▸ What you need to do:
Pull out every line from the listing that has the word "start".

▸ Data records:
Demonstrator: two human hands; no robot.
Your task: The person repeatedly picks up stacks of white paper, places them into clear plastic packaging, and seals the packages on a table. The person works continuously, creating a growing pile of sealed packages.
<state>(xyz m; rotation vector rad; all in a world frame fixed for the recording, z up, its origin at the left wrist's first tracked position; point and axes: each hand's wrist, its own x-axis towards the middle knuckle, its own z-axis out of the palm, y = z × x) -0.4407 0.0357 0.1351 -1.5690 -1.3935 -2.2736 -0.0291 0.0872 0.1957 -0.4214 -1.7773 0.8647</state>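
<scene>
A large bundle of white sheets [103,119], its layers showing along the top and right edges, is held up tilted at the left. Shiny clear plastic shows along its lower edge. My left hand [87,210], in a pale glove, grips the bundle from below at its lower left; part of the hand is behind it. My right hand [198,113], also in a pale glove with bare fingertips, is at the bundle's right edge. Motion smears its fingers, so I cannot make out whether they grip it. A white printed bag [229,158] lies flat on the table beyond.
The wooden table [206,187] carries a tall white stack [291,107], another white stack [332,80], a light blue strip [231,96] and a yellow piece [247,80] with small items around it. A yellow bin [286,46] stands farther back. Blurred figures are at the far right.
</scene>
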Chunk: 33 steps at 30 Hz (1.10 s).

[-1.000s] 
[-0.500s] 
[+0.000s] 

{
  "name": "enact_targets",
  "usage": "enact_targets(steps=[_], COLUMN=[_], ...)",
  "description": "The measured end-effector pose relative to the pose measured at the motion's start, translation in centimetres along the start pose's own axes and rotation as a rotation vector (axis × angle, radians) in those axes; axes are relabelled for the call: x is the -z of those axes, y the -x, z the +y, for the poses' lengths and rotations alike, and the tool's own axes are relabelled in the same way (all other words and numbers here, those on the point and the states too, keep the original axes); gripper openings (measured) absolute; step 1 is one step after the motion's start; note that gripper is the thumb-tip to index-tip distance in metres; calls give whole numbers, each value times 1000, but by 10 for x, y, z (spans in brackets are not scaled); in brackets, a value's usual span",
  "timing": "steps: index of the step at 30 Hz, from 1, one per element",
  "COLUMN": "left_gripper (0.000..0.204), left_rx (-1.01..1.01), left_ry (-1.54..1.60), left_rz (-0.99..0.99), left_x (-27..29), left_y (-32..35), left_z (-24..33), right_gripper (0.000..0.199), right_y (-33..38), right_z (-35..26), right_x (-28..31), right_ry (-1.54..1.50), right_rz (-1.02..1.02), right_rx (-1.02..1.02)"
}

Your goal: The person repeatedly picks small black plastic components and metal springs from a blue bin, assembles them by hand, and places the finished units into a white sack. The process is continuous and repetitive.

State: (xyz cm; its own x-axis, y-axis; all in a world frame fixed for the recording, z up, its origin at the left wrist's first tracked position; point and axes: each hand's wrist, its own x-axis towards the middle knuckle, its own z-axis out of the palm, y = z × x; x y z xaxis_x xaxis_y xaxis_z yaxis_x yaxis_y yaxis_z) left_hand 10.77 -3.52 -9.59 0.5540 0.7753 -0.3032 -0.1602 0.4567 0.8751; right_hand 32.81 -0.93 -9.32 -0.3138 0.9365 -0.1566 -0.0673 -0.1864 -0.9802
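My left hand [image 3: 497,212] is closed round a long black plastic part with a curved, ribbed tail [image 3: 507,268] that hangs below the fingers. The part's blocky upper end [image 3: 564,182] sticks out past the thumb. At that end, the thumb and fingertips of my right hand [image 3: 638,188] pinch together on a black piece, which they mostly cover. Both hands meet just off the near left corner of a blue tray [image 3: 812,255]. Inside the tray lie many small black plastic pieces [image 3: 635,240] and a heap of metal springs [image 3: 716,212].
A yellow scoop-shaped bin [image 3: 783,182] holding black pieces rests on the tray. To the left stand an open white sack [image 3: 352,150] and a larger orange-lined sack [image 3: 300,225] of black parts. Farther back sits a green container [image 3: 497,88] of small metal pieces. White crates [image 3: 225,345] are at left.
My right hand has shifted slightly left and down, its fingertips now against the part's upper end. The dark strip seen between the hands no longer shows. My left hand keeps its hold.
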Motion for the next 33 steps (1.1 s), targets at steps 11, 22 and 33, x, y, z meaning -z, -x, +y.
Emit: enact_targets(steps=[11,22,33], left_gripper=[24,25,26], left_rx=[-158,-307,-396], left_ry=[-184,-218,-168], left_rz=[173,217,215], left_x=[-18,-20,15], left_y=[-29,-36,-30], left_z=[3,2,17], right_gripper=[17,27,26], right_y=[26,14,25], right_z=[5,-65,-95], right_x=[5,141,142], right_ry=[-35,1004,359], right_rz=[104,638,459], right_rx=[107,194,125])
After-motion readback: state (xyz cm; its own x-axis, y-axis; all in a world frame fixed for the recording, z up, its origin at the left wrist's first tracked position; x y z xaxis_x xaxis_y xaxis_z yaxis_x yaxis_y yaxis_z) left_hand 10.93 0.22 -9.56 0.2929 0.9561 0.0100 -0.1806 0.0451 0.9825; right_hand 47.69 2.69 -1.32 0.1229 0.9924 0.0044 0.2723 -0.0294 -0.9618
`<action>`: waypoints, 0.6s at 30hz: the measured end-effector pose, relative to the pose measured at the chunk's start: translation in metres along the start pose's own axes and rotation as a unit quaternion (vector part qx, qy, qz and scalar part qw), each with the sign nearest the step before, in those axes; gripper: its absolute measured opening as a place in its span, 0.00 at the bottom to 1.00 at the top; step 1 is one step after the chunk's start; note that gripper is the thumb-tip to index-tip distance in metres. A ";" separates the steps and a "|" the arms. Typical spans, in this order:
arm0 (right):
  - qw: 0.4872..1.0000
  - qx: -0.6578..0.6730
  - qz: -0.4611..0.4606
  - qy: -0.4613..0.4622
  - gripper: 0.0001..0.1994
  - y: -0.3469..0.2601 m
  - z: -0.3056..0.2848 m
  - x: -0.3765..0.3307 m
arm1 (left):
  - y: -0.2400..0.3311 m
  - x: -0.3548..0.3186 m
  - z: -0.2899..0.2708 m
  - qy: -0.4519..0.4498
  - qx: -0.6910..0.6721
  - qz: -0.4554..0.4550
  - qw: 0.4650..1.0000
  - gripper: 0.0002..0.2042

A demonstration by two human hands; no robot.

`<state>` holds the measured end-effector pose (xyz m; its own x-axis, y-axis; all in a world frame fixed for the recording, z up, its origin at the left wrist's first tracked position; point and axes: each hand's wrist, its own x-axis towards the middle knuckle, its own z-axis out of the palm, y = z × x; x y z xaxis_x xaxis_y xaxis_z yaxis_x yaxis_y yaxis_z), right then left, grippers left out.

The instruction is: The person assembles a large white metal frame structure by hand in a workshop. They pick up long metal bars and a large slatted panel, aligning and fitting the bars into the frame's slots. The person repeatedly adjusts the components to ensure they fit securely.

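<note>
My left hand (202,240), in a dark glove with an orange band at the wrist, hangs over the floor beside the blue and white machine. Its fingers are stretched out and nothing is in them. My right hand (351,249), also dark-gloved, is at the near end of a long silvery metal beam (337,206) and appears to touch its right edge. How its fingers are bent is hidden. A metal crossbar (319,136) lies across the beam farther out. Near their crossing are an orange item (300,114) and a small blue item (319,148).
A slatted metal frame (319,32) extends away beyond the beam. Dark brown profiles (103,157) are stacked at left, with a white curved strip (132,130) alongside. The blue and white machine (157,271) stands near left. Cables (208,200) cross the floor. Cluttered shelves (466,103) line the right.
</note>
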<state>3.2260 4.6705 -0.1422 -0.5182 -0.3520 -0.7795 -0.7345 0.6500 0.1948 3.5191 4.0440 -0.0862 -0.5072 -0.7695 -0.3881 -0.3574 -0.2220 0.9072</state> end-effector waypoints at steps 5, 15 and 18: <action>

▸ Task solution:
  "description": "The measured end-effector pose relative to the pose measured at the motion's start, translation in centimetres along the start pose's own axes and rotation as a rotation vector (axis × angle, radians) in those axes; axes are relabelled for the call: x is the -z of those axes, y the -x, z the +y, for the poses' lengths and rotations alike, and the tool's own axes are relabelled in the same way (all other words and numbers here, those on the point and the states too, keep the original axes); gripper openings (measured) absolute; step 1 is one step after the motion's start; note that gripper is the thumb-tip to index-tip distance in metres; calls give whole numbers, each value times 1000, but by 10 for x, y, z (spans in brackets are not scaled); in brackets, a value's usual span",
`<action>`: waypoints, 0.6s at 30hz: the measured end-effector pose, relative to the pose measured at the chunk's start: translation in metres along the start pose's own axes and rotation as a unit quaternion (vector part qx, qy, qz and scalar part qw), each with the sign nearest the step before, in those axes; gripper: its absolute measured opening as a place in its span, 0.00 at the bottom to 1.00 at the top; step 1 is one step after the chunk's start; note that gripper is the thumb-tip to index-tip distance in metres. A ";" separates the steps and a "|" the arms. Typical spans, in this order:

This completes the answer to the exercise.